Art

Heidi Bucher, l’architecture en vêtement

Jusqu’au 25 janvier 2025, l’antenne parisienne de la galerie Mendes Wood DM (fondée en 2010 à São Paulo) expose le travail d’Heidi Bucher à travers l’exposition La rose de Paris. Grâce à une analogie poétique entre architecture et vêtement, l’œuvre de l’artiste suisse imagine l’intérieur du foyer tel une entité organique. Maison incarnée, maison écorchée, Heidi Bucher explore avec un angle féministe l’espace domestique. Une thématique également abordée dans le dernier numéro d’AA, Maison individuelle, révolutions d’un modèle.
Marie-Laure Bernadac, conservatrice et commissaire d’exposition raconte l’artiste et son œuvre dans un texte intitulé « La peau de la maison ».


Marie-Laure Bernadac

Cette artiste suisse (née Adelheid Hildegard Müller, à Winterthur en Suisse)  fait partie de ces artistes-femmes d’avant-garde, très actives durant les années 1970, mais tombées dans l’oubli  jusqu’à leur reconnaissance tardive.

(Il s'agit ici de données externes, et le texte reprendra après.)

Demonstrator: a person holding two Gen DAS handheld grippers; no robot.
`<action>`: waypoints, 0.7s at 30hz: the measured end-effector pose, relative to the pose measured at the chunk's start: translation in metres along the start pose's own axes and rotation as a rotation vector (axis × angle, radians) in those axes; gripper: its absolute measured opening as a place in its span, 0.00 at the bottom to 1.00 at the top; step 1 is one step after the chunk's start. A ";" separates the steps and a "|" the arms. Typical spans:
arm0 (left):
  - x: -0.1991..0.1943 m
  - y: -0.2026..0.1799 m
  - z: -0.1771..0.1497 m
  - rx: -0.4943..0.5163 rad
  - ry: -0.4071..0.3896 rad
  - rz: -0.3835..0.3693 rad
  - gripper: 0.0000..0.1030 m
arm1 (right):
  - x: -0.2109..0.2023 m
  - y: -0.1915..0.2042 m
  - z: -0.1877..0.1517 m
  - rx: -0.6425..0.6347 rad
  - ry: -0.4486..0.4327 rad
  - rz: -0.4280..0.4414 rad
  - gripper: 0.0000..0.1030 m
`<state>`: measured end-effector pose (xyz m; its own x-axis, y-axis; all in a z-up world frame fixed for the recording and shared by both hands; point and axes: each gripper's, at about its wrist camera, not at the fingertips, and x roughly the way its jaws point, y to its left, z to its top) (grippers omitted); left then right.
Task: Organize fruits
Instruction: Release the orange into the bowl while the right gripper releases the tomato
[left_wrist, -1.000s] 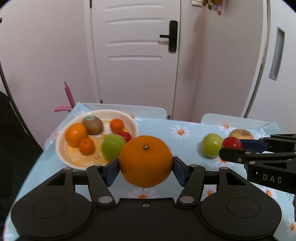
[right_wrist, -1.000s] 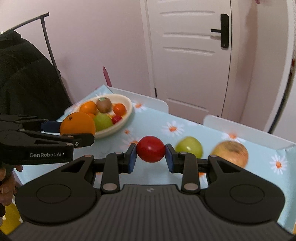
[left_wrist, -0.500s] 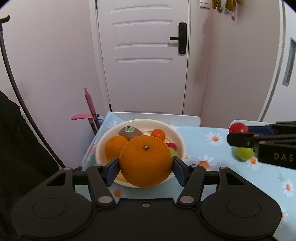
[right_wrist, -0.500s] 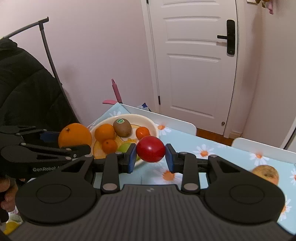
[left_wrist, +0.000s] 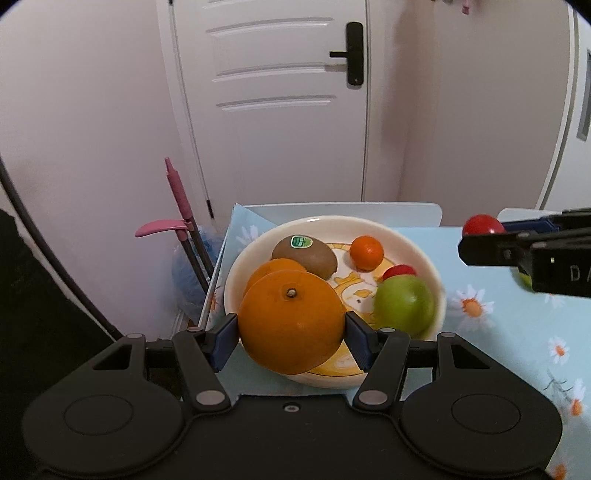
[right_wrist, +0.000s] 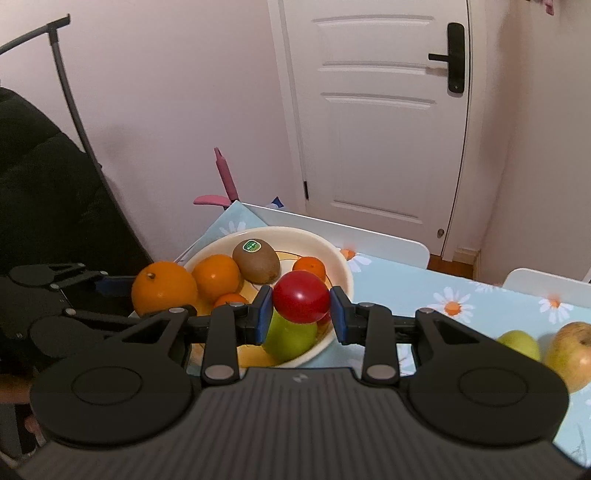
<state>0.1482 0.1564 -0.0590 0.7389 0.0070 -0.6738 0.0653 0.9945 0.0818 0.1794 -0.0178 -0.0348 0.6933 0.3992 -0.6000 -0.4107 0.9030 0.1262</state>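
Glossy large orange (left_wrist: 291, 325), stem nub up

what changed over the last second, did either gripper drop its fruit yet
Neither let go. Both grippers travelled from the open tablecloth towards the bowl: the left gripper now holds its big orange over the bowl's near rim, and the right gripper holds the red fruit over the bowl. Unchanged: both grips, the fruit lying in the bowl, and the green apple and yellowish apple on the cloth.
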 end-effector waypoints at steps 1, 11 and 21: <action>0.004 0.001 -0.001 0.004 0.001 -0.005 0.64 | 0.004 0.001 0.000 0.005 0.003 -0.003 0.47; 0.020 -0.004 -0.006 0.008 0.003 -0.032 0.76 | 0.022 0.001 0.002 -0.009 0.030 0.005 0.47; -0.018 -0.002 0.000 -0.025 -0.049 0.010 0.95 | 0.011 -0.002 0.010 -0.070 0.043 0.070 0.47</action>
<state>0.1345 0.1538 -0.0473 0.7716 0.0122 -0.6360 0.0417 0.9967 0.0697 0.1937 -0.0139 -0.0334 0.6362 0.4527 -0.6248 -0.4990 0.8591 0.1143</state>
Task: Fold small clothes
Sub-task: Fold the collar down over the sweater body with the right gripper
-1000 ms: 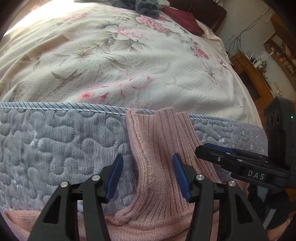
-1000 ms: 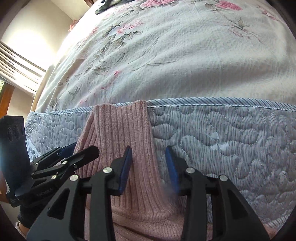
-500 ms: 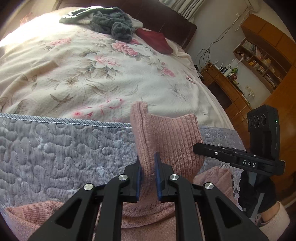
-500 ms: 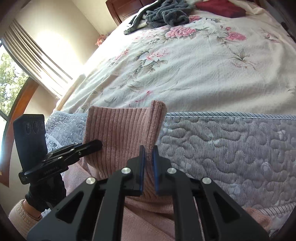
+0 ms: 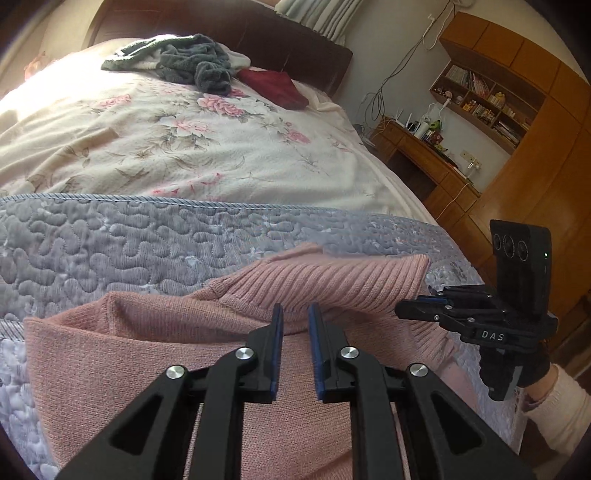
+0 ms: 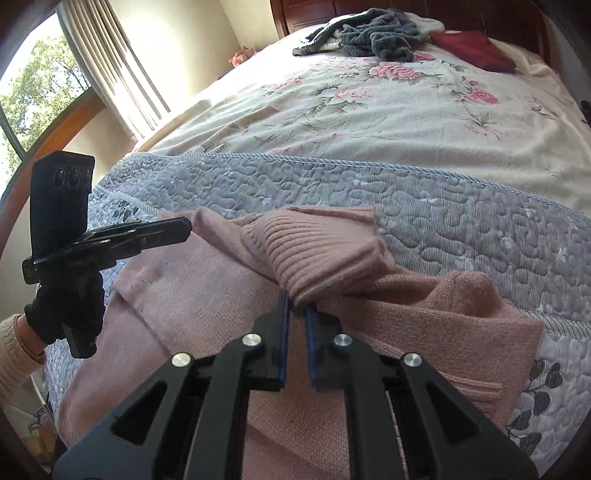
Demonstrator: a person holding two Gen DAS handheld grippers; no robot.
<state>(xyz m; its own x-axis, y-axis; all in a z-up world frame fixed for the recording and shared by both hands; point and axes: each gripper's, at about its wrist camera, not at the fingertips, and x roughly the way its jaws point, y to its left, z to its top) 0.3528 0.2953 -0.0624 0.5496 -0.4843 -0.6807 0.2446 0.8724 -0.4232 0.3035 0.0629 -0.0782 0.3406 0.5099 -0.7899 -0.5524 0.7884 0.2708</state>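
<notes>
A: Two hand-held grippers low over a pink ribbed sweater [image 5: 155, 354] spread on the grey quilted cover [image 5: 110, 243] at the foot of the bed, and its ribbed turtleneck collar [image 5: 325, 280] is folded down onto the body.

B: Start with the left gripper [image 5: 295, 314]. From its own camera the blue-padded fingers [image 5: 276, 332] stand slightly parted, a narrow gap, tips right at the collar's lower edge. Not clamped on anything that I can see; the knit lies under and ahead of them.

A: From the right wrist camera, that left gripper [image 6: 184, 229] juts in level from the side, nose by the sweater's shoulder. A black-gloved hand [image 6: 64, 310] grips its handle below, cream sleeve cut off at the frame edge.

B: And the right gripper [image 6: 297, 306]?

A: Narrower gap there, with a lip of the rolled collar [image 6: 325, 254] sitting between the tips. It's pinching that ribbed edge, though the knit bulges over the tips and hides the contact itself.

B: The left wrist camera shows it [image 5: 400, 308] from the side, pointing inward at the collar's end, jaws edge-on, so the opening can't be read there. Gloved hand [image 5: 517, 365] beneath, wrist upright.

A: The sweater's hem runs out of both frames under the gripper bodies. Farther up, a floral bedspread [image 6: 369, 110], a heap of grey fleece clothing [image 6: 373, 33] and a dark red folded cloth [image 6: 472, 50] near the headboard.
</notes>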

Celle de Heidi Bucher date véritablement de la grande rétrospective Métamorphoses que lui a consacré la Haus der Kunst en 2021.  On a pu ainsi découvrir l’ampleur de ce travail composé au départ de dessins, d’œuvres textiles, de performances, pour aboutir à des installations spatiales, aux grandes empreintes en latex du mobilier, des portes, des fenêtres, d’un bâtiment afin d’en garder la mémoire, et de se l’incorporer physiquement.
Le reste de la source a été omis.